From the records below, copy out exactly the lines from the one containing "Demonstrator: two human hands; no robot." to the one containing "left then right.", both included. Add nothing else.

(Records from a data collection)
*** Block opens ***

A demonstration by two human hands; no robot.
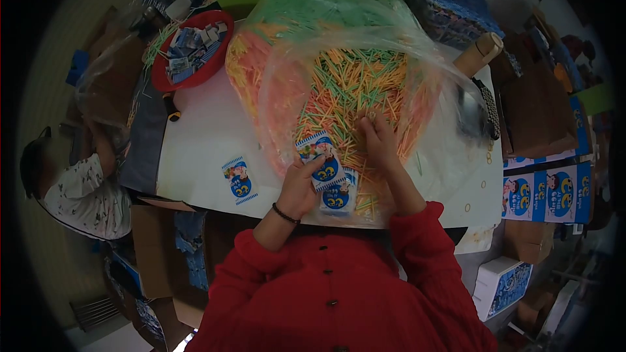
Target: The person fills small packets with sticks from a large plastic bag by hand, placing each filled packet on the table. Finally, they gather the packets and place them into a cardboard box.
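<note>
My left hand [298,189] is closed on a blue-and-white printed packet [324,163], with the thumb across its front. Just below lies another such packet [335,201], partly covered by the held one. My right hand [379,138] reaches among thin coloured sticks [355,85] in green, orange, yellow and pink. Its fingers are drawn together, and whatever they grip is too small to make out. The sticks spill from a large clear plastic bag [280,107] that lies open towards me. A third packet [240,180] lies flat on the white table at left.
A red basin [225,42] with packets stands at the table's [189,156] back left, near a black-and-yellow handled tool [171,107]. At right are a bottle-like container [479,54] and printed cartons [548,194]. Another person [85,189] sits at far left.
</note>
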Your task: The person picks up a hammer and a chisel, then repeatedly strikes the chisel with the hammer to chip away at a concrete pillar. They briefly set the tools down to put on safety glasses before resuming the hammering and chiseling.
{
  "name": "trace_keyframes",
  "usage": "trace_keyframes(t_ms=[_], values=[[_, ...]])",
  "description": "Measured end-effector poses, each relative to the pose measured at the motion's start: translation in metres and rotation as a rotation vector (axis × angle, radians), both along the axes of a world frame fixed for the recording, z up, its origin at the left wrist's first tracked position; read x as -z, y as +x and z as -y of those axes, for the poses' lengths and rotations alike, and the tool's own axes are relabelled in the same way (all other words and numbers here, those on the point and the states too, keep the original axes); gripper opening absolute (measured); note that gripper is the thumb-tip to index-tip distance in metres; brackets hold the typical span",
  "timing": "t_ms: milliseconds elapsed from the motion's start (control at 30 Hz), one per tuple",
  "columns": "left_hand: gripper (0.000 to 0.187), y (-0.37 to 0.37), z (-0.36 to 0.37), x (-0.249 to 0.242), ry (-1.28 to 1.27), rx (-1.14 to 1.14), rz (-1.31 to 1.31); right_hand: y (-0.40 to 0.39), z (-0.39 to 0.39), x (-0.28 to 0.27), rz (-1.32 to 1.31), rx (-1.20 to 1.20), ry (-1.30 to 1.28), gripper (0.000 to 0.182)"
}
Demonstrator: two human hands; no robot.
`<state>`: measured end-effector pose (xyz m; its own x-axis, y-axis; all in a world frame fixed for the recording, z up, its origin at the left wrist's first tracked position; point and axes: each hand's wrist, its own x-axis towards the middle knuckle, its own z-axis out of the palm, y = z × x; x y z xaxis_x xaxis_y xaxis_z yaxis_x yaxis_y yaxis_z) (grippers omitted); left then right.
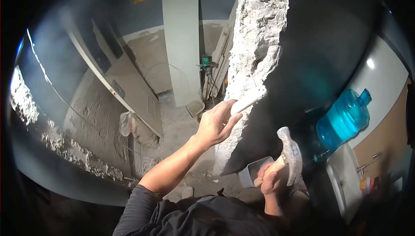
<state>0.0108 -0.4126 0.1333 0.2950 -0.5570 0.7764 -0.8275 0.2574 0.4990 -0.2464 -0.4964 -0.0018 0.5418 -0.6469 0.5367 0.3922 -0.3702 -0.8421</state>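
My left hand [216, 123] is closed around a pale, whitish rod-like piece [248, 101], whose far end touches the rough broken edge of a white wall [259, 33]. Lower and to the right, my right hand [270, 177] grips a claw hammer [292, 156] by its light wooden handle, close below the metal head. The hammer head points up and stands apart from the wall edge. Dark wall surface lies behind the hammer.
A blue water jug [343, 117] and a white sink [346, 171] are on the right. A grey bucket [250, 174] sits below my right hand. A pale panel [181, 46], a green power tool [207, 62] and a white door [129, 85] stand beyond.
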Motion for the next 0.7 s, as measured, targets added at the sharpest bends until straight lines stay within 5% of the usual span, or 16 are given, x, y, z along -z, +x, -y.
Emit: trace_keyframes(t_ms=[267, 500, 700], values=[[0.036, 0.030, -0.002, -0.004, 0.037, -0.078, 0.132, 0.004, -0.007, -0.001, -0.102, 0.066, 0.016, 0.070], [0.038, 0.075, -0.008, -0.022, 0.136, 0.138, 0.102, 0.063, -0.053, -0.016, 0.099, 0.193, 0.138, 0.060], [0.032, 0.095, 0.001, -0.019, 0.093, 0.305, 0.036, 0.088, -0.079, -0.040, 0.131, 0.294, -0.009, 0.049]])
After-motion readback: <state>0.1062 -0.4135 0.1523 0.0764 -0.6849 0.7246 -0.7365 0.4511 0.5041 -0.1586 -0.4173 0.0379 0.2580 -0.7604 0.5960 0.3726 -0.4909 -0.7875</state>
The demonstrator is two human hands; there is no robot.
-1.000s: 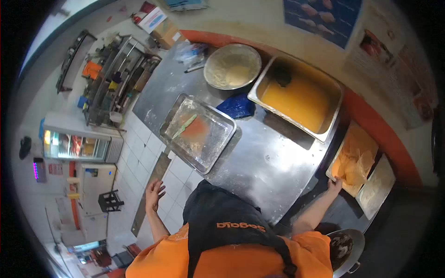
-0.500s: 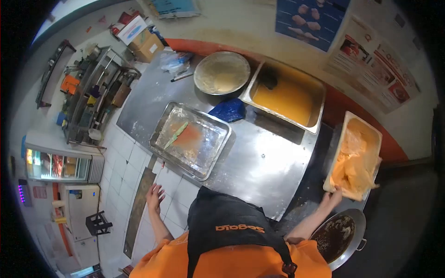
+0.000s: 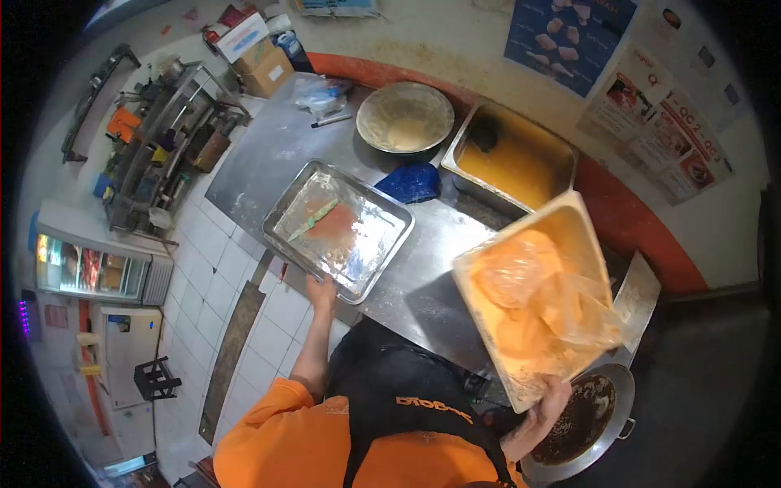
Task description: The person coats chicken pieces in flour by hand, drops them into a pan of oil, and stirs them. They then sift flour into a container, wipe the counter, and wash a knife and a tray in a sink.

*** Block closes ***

SOLUTION FOR THIS PROBLEM
Demonstrator: two human hands; no robot.
`<state>`: measured end-effector pose (xyz m; its own x-axis, y-axis; all in a world frame fixed for the recording, z up, its origin at the left wrist's first tracked position; point and axes: each hand's wrist, its own x-axis towards the middle knuckle, its own z-axis out of the palm, y = z × x; x y z xaxis_x xaxis_y xaxis_z yaxis_x yaxis_y yaxis_z) (grippers omitted); left then right.

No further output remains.